- **What to work on**:
The entries below need to be transcribed exactly, without their images.

Source records
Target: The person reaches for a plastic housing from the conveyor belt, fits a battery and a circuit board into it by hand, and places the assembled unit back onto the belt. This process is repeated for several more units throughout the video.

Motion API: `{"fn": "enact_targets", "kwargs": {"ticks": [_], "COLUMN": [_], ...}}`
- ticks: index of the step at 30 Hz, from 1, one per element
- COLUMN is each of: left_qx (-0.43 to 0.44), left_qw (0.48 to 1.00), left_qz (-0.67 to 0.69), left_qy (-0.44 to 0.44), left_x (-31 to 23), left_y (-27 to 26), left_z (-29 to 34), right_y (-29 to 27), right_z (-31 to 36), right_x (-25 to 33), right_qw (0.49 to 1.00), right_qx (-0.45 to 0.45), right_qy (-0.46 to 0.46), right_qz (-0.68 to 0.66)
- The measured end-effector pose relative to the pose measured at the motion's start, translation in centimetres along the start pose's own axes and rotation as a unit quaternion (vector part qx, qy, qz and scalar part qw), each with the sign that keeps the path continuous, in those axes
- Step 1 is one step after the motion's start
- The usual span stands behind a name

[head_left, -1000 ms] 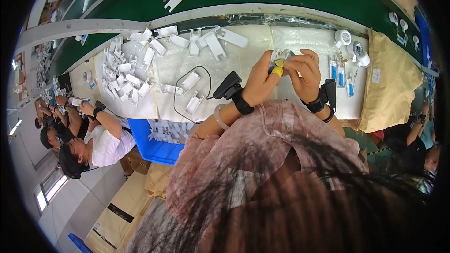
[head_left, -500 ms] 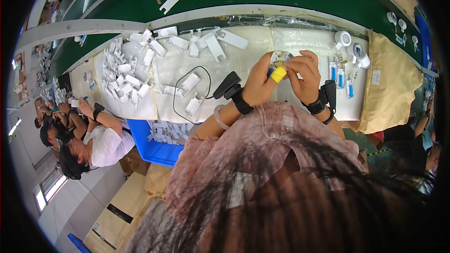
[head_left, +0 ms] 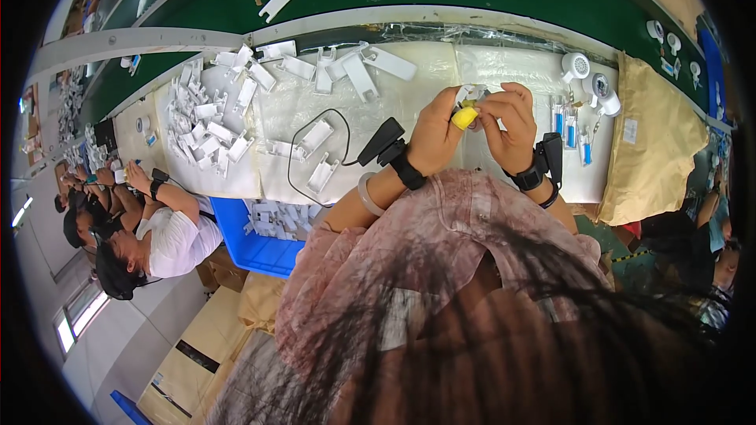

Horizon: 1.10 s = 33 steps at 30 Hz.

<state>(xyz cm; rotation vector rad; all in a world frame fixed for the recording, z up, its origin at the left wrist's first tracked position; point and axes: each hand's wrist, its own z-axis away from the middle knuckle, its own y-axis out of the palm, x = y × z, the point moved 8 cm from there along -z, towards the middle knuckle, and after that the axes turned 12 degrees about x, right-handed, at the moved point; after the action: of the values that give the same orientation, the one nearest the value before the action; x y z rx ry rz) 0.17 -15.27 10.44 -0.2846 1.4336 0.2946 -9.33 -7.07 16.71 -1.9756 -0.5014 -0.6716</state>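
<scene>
Your left hand (head_left: 431,135) curls its fingers around a small white-and-grey plastic part (head_left: 470,95); your right hand (head_left: 510,123) bunches its fingers at the part's right, hold unclear; it lies between both, long axis hidden; white rectangular plastic housings (head_left: 360,79) lie leftward.

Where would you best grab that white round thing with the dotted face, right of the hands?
Probably pinch the dotted head across its round rim, from above and from the side facing the right hand: the rim offers opposite edges, while another round head crowds its far side.
</scene>
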Motion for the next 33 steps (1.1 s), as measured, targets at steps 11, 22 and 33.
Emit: {"fn": "enact_targets", "kwargs": {"ticks": [11,22,33], "left_qx": [0.054,0.075,0.005], "left_qw": [0.991,0.98,0.999], "left_qz": [0.121,0.181,-0.026], "left_qy": [-0.017,0.017,0.019], "left_x": [0.6,-0.1,0.0], "left_y": [-0.5,-0.4,0.1], "left_z": [-0.6,-0.2,0.7], "right_y": [0.7,1.8,4.3], "right_z": [-0.3,-0.1,1.8], "right_x": [0.6,-3.6,-2.3], "right_qw": [1.0,0.92,0.913], "right_qx": [0.006,0.056,0.248], "right_qy": [-0.014,0.138,0.165], "right_qz": [0.022,-0.362,-0.278]}}
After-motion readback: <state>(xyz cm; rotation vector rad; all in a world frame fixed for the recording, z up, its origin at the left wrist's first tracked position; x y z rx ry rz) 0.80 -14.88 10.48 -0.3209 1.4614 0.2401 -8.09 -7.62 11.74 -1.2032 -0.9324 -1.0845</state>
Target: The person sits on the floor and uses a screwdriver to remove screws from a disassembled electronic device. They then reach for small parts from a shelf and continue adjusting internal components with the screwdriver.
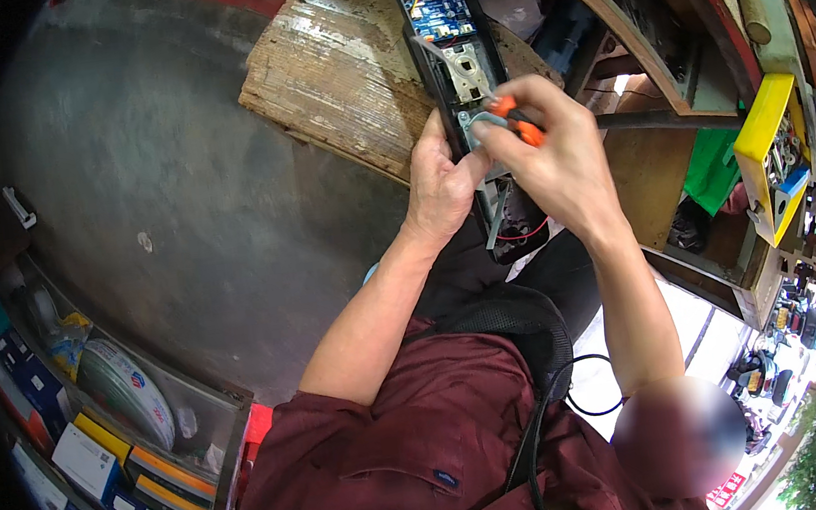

- **Reply to the exercise**:
Target: The person reaches for a plastic housing from the conveyor belt, fits a battery and a circuit board into it by hand, and places the assembled unit back onto the belt. This process is repeated for several more units throughout the video.

Motion API: `{"fn": "enact_targets", "kwargs": {"ticks": [_], "COLUMN": [_], ...}}`
- ticks: index of the step at 30 Hz, from 1, one per element
- COLUMN is each of: left_qx (-0.43 to 0.44), left_qw (0.48 to 1.00), left_qz (-0.67 to 0.69), left_qy (-0.44 to 0.44), left_x (-31 to 23), left_y (-27 to 26), left_z (-29 to 34), right_y (-29 to 27), right_z (-31 to 36), right_x (-25 to 33), right_qw (0.49 to 1.00), right_qx (-0.45 to 0.45), right_qy (-0.46 to 0.46), right_qz (-0.68 to 0.66)
- The measured end-effector pose relative to the pose measured at the motion's start, translation in centimetres along the start pose's own axes and rotation as a unit quaternion (vector part qx, qy, qz and scalar part qw), each with the sign that keeps the path continuous, in those axes
- Step 1 is one step after the motion's start
- The usual span stands behind a name

[head_left, -1000 ms] 
[head_left, -500 ms] 
[head_left, +0 ms] 

Horizon: 1.10 s = 33 steps at 30 Hz.

<state>(xyz cm; rotation vector rad; all in a world frame fixed for the recording, z up, its origin at the left wrist's first tracked position; point and axes: each hand's wrist, its own z-axis away from the middle knuckle, its own y-axis out of the palm, x = y × z, the point moved 8 cm from there along -z, towards the middle knuckle, and after that the axes turned 12 degrees about x, right-handed, at the moved point; after the action: of the values that give the same orientation, the one nearest the value before the action; x y z rx ry rz) 0.17 -15.27 10.44 -0.2846 1.4336 0.2946 -9.33 -7.07 16.71 -1.9756 -0.5014 -0.6716</state>
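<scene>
Your left hand (head_left: 431,135) curls its fingers around a small white-and-grey plastic part (head_left: 470,95); your right hand (head_left: 510,123) bunches its fingers at the part's right, hold unclear; it lies between both, long axis hidden; white rectangular plastic housings (head_left: 360,79) lie leftward.

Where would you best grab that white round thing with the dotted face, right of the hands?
Probably pinch the dotted head across its round rim, from above and from the side facing the right hand: the rim offers opposite edges, while another round head crowds its far side.
</scene>
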Motion for the next 33 steps (1.1 s), as measured, targets at steps 11, 22 and 33.
Emit: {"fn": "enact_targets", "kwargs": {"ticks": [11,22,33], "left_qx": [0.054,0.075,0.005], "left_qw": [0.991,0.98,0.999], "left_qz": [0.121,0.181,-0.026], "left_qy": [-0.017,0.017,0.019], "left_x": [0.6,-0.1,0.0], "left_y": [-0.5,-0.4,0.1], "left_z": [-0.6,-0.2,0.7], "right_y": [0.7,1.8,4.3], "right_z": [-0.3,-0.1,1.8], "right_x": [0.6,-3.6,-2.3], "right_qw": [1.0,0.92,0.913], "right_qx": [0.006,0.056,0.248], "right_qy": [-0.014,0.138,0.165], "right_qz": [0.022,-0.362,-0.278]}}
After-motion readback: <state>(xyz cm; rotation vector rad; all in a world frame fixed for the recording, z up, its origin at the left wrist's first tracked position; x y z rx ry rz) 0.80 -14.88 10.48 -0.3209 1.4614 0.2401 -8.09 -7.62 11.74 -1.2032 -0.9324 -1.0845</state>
Target: The person sits on the floor and uses a screwdriver to remove screws from a disassembled electronic device. They then reach for small parts from a shelf and continue adjusting internal components with the screwdriver.

No additional output is needed.